Further purification of the pure fractions:

Fractions from column chromatography were further purified using a solvent system of petroleum ether: chloroform (4:1) as the mobile phase, this revealed one major spot with minor spots, these fractions were further purified using flash chromatography (silica gel, mesh 230-400, 30g) prior to each analysis. Elution was carried out with varying proportions of petroleum ether: chloroform. Elution with a solvent mixture of petroleum ether: chloroform (5:1) yielded a major single spot on TLC with some minor impurities at the origin. The process was repeated and similar for all fractions. Concentration, drying and washing of the fractions severally with methanol afforded FTH2.

Recrystallization of the fractions:

This fraction was dissolved in 50ml of methanol and heated slightly at a temperature of 40oC for 15 minutes in a water bath. Then the fraction was removed and allowed to cool in a refrigerator and filtered using a filter paper. The process was repeated three times and the melting point of the pure isolate was determined.

Melting point determination:

The fraction was placed in a thin-walled capillary tube and closed at one end. The capillary tube, which contained the sample, was attached to a thermometer and heated slowly. The temperature range over which the sample was observed to melt is taken as the melting point.

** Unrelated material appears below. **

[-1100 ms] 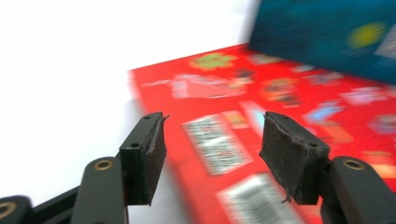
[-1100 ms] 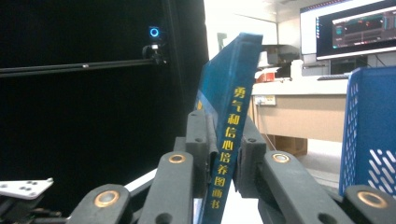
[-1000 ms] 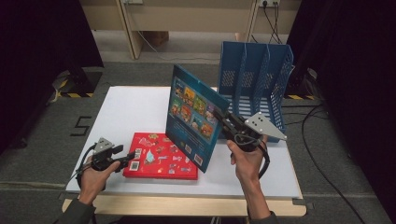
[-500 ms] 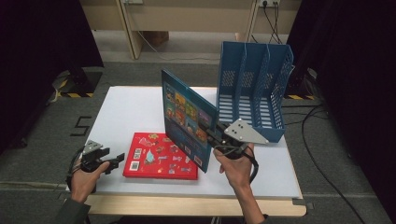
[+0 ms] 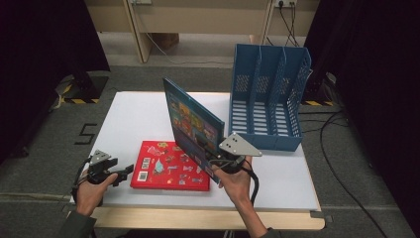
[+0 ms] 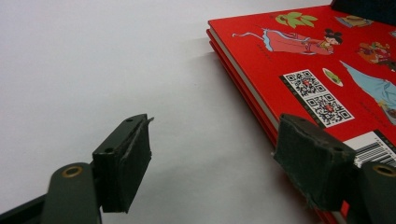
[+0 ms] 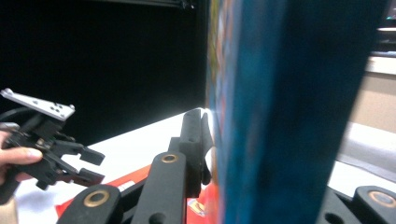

Nuclear magnetic resonance (h1-nmr and c13-nmr):

The H1-NMR spectral analyses were carried out using Bruker 500MHz Nuclear magnetic Resonance spectrometer to determine types of protons in the isolate using the chemical structures as well as the joules coupling constant. The C13-NMR analyses were carried out using the same Bruker 500MHz Nuclear Magnetic Resonance Spectrometer, the samples were dissolved in D2O.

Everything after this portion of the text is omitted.